A review of the literature showed that NLR, PLR, and SII are increased in both malignancy and osteoporosis. In Tables 4 and 5, our results in osteoporosis and malignancy groups are compared with similar studies in the literature(40-45). Of the studies in the literature investigating the relationship between several biomarkers and osteoporosis and bone malignancies, a considerable number of studies have reported that certain biomarkers are not associated with osteoporosis and malignancy(14,17). In the present study, the primary comparison was not based on normal values but rather on the distinction in biomarker ratios resulting from the two pathologies.
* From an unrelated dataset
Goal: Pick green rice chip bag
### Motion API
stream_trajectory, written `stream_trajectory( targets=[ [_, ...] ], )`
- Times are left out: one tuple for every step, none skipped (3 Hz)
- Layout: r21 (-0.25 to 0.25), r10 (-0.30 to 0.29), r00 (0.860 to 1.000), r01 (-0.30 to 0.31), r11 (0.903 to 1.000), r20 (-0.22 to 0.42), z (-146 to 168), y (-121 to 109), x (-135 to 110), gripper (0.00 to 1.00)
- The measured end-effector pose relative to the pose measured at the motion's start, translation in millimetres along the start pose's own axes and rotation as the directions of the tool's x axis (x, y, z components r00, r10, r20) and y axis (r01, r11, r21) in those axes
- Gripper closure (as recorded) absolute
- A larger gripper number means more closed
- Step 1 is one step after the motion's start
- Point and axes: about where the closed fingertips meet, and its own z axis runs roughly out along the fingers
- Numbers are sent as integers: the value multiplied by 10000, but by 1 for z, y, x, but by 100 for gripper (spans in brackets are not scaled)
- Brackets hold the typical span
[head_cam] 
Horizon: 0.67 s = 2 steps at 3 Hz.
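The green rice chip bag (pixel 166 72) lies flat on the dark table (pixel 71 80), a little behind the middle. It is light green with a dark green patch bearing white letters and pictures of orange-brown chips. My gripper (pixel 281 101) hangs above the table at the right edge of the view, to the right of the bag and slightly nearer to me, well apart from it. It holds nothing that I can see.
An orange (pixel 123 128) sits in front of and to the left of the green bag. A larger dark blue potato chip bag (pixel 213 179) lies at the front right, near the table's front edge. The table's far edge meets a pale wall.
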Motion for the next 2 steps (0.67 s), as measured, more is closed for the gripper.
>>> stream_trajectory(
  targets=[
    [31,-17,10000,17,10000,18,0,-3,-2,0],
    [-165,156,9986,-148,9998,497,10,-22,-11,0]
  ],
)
In other words, we compared the NLR, PLR, and SII values between OVF and MVF. The findings revealed statistically significant elevations in NLR, PLR, and SII in MVF compared to OVF. In general, when examining NLR, PLR, and SII values in literature series, it is evident that NLR, PLR, and SII values of patients with malignancy are higher than those of patients with osteoporosis. This observation supports the conclusions reached in the present study.
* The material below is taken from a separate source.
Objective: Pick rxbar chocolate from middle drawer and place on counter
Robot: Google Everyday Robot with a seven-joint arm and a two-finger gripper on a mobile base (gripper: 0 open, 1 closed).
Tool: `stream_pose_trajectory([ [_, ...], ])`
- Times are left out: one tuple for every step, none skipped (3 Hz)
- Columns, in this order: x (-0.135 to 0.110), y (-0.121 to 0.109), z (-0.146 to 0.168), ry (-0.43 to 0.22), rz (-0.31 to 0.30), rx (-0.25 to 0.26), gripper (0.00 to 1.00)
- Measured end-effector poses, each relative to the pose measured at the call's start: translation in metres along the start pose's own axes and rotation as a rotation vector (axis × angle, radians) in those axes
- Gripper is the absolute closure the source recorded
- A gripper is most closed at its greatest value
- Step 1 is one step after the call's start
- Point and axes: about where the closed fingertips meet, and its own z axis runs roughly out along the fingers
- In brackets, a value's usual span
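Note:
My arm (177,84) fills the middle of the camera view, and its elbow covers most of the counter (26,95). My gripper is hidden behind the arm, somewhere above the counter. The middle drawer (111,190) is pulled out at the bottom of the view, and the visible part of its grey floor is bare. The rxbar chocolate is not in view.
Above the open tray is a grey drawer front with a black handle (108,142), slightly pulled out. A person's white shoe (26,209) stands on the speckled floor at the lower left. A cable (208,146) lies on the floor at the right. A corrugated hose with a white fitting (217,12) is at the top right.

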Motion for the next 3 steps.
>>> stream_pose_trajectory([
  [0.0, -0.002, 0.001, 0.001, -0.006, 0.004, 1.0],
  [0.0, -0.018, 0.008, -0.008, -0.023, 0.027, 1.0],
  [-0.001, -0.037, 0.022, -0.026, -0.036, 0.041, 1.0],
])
This study has important strengths. To the best of our knowledge, this is the first study to examine the association of inflammatory markers with spontaneous low-energy vertebral fractures. Furthermore, the association between osteoporotic and pathological fractures and inflammatory markers was also evaluated. Lastly, the study examined the role of inflammatory markers in differentiating osteoporosis from malignancy in the etiology of this type of vertebral fractures.

Study Limitations

The number of patients with MVF evaluated in this study was relatively low, which is due to the rarity of such cases. Furthermore, we could not create more similar groups in terms of age, sex, and comorbidity. Working with a larger dataset and selecting groups with similar characteristics are necessary for the results to be more reliable and meaningful.

Furthermore, although statistically significant, the sensitivity and specificity of inflammatory biomarkers are low. Systemic inflammatory biomarkers are non-specific predictors of MVF and OVF, which is one of their main disadvantages. Lastly, the study was retrospective and conducted in a single center. Multicenter prospective studies are required.


This study showed that MVF has a higher level of increased inflammation than OVF. The main aim of this study was to investigate the usefulness of such a relationship in distinguishing between MVF and OVF. Our results support that such an approach can be used for the differential diagnosis of MVF and OVF. In conclusion, systemic inflammatory biomarkers have diagnostic value in differentiating MVF from OVF. Although these markers are not reliable on their own, when used in combination with other medical tests, they can make an important contribution to pretreatment assessment. Moreover, they have practical and cost advantages, making them preferred markers.

When faced with a low-energy vertebral fracture, it is important to examine parameters such as NLR, PLR, and SI, which can be easily measured in any medical center. If these values are high, the probability of an underlying malignancy increases.


Ethics Committee Approval: Ethics committee approval of Atlas University Non-interventional Scientific Research (approval number: E-22686390-050.99-28169/14.06.2023) was obtained, and the study was conducted according to the principles of the Declaration of Helsinki.

Informed Consent: Retrospective study.

Authorship Contributions

Surgical and Medical Practices: H.D., A.O.M., D.A., N.D., H.A., Concept: H.D., Design: H.D., D.A., Data Collection or Processing: N.D., Analysis or Interpretation: H.A., Literature Search: H.D., A.O.M., Writing: H.D., A.O.M.

Conflict of Interest: The authors have no conflicts of interest to declare.

Financial Disclosure: The authors declared that this study received no financial support.